Point defects and chemical potentials in D8 8–Sn 3Ti 5

Abstract

The point defect formation energies in D8 8–Sn 3Ti 5 are obtained from first principles calculations. The D8 8 structure is hexagonal, hP16, P6 3/mcm, prototype Mn 5Si 3. Four sublattices are introduced to account for the D8 8 structure and for the possibility of inserting atoms in the 2b sites of the structure P6 3/mcm. The 2b sites are not occupied in the stoichiometric compound at T = 0 K. But the possibility exists that a few atoms occupy these sites at high temperature or for off-stoichiometric alloys.

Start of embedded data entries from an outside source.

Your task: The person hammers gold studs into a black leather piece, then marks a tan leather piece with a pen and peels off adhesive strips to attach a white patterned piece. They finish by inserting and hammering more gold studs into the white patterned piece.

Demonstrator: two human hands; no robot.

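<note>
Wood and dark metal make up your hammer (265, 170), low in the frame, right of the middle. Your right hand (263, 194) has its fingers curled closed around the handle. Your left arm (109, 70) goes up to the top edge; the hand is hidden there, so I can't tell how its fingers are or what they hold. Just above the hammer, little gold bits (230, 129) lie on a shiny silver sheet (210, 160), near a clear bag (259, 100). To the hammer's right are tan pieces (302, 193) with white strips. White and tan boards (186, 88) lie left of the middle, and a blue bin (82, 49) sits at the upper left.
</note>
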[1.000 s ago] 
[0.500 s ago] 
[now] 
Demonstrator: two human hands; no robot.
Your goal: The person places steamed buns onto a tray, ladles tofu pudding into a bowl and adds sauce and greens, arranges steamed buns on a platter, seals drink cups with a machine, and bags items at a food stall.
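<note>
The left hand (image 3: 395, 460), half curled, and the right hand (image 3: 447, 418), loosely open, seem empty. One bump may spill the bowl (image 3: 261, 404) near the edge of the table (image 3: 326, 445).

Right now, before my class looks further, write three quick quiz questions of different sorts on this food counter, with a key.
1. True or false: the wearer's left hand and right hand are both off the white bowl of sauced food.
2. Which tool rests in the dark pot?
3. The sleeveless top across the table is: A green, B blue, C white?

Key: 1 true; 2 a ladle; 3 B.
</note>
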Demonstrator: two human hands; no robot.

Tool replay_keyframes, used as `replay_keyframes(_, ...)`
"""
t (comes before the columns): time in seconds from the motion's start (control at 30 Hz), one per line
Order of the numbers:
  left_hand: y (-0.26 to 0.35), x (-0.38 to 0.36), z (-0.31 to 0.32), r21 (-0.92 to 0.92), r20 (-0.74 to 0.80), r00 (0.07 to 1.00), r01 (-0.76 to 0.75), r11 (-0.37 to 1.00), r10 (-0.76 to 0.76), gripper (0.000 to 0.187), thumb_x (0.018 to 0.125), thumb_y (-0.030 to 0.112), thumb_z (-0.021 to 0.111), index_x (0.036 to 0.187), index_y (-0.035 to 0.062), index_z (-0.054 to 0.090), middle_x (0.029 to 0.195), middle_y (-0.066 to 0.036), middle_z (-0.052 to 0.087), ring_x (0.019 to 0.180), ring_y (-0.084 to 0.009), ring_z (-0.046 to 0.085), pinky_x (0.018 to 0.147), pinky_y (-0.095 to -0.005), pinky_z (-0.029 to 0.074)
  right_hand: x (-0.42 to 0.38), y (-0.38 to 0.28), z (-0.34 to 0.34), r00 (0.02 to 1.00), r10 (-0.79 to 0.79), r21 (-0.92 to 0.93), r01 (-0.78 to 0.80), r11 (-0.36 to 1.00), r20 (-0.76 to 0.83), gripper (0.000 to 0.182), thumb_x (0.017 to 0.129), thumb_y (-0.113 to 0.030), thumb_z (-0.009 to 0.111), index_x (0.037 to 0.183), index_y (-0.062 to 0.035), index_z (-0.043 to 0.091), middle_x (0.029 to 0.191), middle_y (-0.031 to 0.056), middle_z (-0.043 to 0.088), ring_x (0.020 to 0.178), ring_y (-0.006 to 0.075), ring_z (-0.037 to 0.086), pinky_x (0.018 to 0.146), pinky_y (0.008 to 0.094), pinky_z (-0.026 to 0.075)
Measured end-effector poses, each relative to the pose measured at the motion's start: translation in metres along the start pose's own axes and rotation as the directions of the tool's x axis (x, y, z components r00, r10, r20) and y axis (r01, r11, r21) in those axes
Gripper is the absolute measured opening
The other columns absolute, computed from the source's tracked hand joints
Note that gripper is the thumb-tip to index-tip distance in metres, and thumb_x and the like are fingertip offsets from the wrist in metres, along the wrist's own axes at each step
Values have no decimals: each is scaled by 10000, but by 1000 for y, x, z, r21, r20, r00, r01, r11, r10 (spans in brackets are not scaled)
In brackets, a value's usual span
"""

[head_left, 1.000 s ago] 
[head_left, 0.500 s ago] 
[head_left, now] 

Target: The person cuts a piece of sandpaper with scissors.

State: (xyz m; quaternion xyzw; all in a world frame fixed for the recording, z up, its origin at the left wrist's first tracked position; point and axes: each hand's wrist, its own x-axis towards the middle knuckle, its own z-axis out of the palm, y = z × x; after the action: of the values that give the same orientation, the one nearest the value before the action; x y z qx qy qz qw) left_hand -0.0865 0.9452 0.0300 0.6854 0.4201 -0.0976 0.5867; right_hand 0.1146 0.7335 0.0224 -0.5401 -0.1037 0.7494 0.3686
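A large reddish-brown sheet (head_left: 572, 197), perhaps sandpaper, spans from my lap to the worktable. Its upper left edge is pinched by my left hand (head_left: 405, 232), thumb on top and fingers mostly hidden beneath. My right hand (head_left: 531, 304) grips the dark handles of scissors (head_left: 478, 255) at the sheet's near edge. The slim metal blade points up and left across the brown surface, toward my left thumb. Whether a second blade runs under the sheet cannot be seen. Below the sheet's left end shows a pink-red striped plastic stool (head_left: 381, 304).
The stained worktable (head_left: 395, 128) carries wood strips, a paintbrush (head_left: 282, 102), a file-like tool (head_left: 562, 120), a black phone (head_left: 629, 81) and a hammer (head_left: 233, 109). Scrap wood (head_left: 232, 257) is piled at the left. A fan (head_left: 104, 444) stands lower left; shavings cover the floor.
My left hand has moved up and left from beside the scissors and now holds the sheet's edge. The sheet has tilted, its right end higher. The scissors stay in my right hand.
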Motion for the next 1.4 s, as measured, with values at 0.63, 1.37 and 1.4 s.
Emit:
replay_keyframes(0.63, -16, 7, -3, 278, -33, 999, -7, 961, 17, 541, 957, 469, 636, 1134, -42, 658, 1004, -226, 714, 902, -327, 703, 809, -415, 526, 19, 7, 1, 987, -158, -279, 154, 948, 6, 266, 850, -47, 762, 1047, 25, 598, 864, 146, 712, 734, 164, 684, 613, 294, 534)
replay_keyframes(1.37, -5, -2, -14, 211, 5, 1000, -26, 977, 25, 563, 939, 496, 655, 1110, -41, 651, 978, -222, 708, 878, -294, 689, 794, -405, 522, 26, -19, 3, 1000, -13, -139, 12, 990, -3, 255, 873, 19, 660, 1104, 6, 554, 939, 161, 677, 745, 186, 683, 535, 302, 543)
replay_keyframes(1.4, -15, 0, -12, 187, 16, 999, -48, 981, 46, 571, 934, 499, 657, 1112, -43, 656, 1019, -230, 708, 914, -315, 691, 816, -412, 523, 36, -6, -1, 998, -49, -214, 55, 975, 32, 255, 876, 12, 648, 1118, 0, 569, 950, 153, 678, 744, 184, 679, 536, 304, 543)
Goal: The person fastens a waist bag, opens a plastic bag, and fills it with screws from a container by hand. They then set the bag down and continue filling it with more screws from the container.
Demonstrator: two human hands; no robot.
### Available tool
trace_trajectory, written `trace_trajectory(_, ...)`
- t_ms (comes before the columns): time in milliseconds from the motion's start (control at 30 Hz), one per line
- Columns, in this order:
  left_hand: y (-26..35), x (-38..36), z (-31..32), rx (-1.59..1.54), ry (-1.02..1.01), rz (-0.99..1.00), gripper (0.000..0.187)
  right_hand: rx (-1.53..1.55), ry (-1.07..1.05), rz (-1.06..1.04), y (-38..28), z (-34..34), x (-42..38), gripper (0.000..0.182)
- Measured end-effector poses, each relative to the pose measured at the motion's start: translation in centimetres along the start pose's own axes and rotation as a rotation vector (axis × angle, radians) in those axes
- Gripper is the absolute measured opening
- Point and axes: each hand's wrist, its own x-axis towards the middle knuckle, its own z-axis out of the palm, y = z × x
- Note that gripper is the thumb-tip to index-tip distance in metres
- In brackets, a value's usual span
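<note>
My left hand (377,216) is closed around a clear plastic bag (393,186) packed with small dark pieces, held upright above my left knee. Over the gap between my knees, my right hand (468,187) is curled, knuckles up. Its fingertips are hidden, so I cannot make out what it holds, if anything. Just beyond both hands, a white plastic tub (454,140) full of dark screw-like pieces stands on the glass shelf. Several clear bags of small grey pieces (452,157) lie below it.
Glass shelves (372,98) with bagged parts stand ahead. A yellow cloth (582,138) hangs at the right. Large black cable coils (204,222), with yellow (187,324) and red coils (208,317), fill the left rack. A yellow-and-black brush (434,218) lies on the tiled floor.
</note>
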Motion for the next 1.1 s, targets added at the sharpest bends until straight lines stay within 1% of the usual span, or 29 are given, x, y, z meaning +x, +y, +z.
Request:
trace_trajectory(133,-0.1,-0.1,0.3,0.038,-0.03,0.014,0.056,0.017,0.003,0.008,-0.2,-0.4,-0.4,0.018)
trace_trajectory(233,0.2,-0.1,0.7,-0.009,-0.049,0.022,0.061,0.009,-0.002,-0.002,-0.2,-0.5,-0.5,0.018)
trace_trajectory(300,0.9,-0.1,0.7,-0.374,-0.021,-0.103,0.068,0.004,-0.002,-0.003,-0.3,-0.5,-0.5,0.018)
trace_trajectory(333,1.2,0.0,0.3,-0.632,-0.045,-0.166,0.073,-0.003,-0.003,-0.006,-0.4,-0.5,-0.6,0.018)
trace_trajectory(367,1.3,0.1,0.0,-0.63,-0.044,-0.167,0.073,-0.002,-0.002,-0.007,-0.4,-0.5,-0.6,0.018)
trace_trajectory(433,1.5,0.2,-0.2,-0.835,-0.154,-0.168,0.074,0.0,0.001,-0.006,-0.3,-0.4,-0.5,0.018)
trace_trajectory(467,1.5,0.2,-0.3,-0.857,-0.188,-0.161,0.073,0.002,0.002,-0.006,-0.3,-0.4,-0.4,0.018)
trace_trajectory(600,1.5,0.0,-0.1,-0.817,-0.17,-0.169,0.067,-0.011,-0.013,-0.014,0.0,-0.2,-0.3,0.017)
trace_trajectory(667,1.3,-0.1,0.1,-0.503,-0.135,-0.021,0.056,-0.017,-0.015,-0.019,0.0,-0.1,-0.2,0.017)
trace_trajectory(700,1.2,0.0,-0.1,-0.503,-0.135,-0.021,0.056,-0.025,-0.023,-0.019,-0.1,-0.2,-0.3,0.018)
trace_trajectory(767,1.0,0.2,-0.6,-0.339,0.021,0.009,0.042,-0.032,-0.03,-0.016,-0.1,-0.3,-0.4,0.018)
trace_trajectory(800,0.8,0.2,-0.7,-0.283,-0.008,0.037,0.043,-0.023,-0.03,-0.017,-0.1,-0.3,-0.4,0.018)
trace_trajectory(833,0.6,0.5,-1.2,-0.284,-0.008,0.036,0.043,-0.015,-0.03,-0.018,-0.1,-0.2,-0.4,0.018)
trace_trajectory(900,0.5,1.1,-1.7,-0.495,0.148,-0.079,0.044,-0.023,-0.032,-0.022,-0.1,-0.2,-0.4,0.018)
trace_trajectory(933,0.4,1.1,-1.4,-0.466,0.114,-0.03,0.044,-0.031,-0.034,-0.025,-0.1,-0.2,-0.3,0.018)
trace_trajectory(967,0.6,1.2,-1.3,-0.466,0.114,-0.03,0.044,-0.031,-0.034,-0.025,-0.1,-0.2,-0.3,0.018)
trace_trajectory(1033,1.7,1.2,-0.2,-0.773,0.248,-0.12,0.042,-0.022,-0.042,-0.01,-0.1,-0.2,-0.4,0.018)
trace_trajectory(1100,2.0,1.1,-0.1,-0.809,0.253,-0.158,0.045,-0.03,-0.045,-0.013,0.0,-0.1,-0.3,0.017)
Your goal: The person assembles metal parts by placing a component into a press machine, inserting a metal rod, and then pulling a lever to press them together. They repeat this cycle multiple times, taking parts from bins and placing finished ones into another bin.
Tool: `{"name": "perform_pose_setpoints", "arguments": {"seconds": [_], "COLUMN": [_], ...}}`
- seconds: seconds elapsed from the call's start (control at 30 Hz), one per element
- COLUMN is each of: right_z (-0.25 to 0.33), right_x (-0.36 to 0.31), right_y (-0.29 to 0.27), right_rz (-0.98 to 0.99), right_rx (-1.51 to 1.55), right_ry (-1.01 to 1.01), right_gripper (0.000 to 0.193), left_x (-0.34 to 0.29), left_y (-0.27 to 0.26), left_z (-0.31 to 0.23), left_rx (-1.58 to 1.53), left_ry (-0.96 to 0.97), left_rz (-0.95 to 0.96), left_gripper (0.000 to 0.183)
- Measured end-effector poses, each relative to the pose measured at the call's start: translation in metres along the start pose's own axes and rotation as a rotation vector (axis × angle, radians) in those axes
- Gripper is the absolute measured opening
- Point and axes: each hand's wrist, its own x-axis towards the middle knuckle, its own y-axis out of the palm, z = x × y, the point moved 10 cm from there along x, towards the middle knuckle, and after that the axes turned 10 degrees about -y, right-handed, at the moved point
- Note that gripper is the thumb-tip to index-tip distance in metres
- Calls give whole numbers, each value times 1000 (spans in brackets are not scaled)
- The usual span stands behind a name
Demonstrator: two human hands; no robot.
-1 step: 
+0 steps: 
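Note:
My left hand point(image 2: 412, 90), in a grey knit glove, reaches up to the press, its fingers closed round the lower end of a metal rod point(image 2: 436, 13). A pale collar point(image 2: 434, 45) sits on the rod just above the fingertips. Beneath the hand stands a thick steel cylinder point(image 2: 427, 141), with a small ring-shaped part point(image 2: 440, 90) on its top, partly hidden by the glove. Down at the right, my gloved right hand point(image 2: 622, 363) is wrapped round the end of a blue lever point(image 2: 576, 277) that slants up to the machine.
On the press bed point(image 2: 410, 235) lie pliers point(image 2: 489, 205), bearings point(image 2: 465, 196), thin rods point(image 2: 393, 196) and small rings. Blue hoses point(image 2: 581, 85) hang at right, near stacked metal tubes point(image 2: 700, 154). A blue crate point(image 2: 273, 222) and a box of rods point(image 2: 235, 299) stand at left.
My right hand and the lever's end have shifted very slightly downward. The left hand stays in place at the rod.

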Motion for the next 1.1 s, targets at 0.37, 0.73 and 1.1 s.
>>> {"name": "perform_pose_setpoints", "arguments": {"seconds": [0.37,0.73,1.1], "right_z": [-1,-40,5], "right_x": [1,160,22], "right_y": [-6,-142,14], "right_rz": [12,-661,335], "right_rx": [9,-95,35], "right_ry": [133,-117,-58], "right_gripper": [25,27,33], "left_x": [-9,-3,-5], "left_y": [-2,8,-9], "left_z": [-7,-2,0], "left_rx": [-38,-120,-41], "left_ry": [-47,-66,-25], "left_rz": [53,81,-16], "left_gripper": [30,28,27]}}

A statistical model based on a mean-field approximation is developed in the canonical ensemble. The defect concentrations are calculated as function of temperature and deviation from stoichiometry. For stoichiometric D8 8–Sn 3Ti 5 alloys, the dominant thermal defects are composed of Sn atoms in interstitial positions 2b of the D8 8 structure and Ti atoms in antisite position on the sites preferentially occupied by Sn atoms. In the Sn-rich D8 8–Sn 3Ti 5, the constitutional defects are Sn atoms in interstitial positions. In the Ti-rich D8 8–Sn 3Ti 5, the constitutional defects are Ti atoms in antisite position. The chemical potentials as well as the Gibbs energy are obtained as function of composition for various temperatures. The extension of the one-phase domain of D8 8–Sn 3Ti 5 in the Sn–Ti phase diagram is calculated.